Problem: Line by line, copy the data below exactly.

>>>>>

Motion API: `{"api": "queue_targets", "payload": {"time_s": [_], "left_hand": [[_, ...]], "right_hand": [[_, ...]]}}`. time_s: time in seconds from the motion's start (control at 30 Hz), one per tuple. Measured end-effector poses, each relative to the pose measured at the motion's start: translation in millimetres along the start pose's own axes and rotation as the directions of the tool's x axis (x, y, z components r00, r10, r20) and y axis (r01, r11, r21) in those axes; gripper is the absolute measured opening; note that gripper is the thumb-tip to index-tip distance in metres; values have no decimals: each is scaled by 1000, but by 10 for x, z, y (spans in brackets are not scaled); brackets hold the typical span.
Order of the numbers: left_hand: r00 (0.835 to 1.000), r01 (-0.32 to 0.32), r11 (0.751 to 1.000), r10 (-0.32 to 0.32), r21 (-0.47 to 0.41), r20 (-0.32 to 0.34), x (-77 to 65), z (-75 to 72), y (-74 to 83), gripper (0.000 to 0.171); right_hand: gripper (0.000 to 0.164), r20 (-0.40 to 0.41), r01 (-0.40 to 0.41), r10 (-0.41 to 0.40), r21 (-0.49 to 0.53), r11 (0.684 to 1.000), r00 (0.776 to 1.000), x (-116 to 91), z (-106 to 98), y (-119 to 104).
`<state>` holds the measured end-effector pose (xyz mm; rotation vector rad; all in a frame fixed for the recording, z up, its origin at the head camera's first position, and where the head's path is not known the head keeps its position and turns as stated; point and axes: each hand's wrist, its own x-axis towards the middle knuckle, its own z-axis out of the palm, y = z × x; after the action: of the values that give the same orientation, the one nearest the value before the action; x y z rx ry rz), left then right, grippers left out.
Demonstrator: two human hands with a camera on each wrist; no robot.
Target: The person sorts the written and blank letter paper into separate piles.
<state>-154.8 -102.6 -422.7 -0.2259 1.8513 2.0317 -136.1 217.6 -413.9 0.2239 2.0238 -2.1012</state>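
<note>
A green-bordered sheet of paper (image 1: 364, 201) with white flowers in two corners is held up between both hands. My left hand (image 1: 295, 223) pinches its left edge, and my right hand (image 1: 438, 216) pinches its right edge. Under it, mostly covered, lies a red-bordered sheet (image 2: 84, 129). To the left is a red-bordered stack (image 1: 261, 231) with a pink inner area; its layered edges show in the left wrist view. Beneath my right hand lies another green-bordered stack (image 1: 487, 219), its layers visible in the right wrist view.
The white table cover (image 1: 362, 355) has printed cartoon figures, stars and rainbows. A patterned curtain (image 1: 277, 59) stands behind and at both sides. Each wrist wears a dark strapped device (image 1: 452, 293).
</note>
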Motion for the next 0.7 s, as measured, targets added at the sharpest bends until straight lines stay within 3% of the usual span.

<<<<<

Response to this exercise:
Motion API: `{"api": "queue_targets", "payload": {"time_s": [_], "left_hand": [[_, ...]], "right_hand": [[_, ...]]}}`. time_s: time in seconds from the motion's start (control at 30 Hz), one per tuple. Measured end-effector poses, each relative to the pose measured at the motion's start: translation in millimetres along the start pose's own axes and rotation as the directions of the tool's x axis (x, y, z components r00, r10, r20) and y axis (r01, r11, r21) in those axes; gripper is the absolute measured opening; note that gripper is the thumb-tip to index-tip distance in metres; values have no decimals: each is scaled by 1000, but by 10 for x, z, y (spans in brackets are not scaled); brackets hold the typical span.
Order of the numbers: left_hand: r00 (0.835 to 1.000), r01 (-0.32 to 0.32), r11 (0.751 to 1.000), r10 (-0.32 to 0.32), r21 (-0.47 to 0.41), r20 (-0.32 to 0.34), x (-77 to 65), z (-75 to 72), y (-74 to 83), gripper (0.000 to 0.171); right_hand: gripper (0.000 to 0.164), r20 (-0.40 to 0.41), r01 (-0.40 to 0.41), r10 (-0.41 to 0.40), r21 (-0.49 to 0.53), r11 (0.684 to 1.000), r00 (0.776 to 1.000), x (-116 to 91), z (-106 to 98), y (-119 to 104).
`<state>` holds the measured end-effector pose (xyz mm; rotation vector rad; all in a frame fixed for the recording, z up, its origin at the head camera's first position, and where the head's path is not known the head keeps its position and turns as stated; point and axes: each hand's wrist, its own x-axis towards the middle knuckle, its own z-axis out of the palm, y = z × x; after the action: of the values that give the same orientation, the one nearest the value before the action; x y z rx ry rz), left then right, grippers left out.
Demonstrator: two human hands with a camera on each wrist; no robot.
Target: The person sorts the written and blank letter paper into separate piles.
<state>-154.8 -102.6 -422.7 -0.2259 1.8513 2.0317 -136.1 217.6 -413.9 0.2239 2.0238 -2.1012</state>
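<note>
A green-bordered sheet of paper (image 1: 364, 201) with white flowers in two corners is held up between both hands. My left hand (image 1: 295, 223) pinches its left edge, and my right hand (image 1: 438, 216) pinches its right edge. Under it, mostly covered, lies a red-bordered sheet (image 2: 84, 129). To the left is a red-bordered stack (image 1: 261, 231) with a pink inner area; its layered edges show in the left wrist view. Beneath my right hand lies another green-bordered stack (image 1: 487, 219), its layers visible in the right wrist view.
The white table cover (image 1: 362, 355) has printed cartoon figures, stars and rainbows. A patterned curtain (image 1: 277, 59) stands behind and at both sides. Each wrist wears a dark strapped device (image 1: 452, 293).
</note>
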Motion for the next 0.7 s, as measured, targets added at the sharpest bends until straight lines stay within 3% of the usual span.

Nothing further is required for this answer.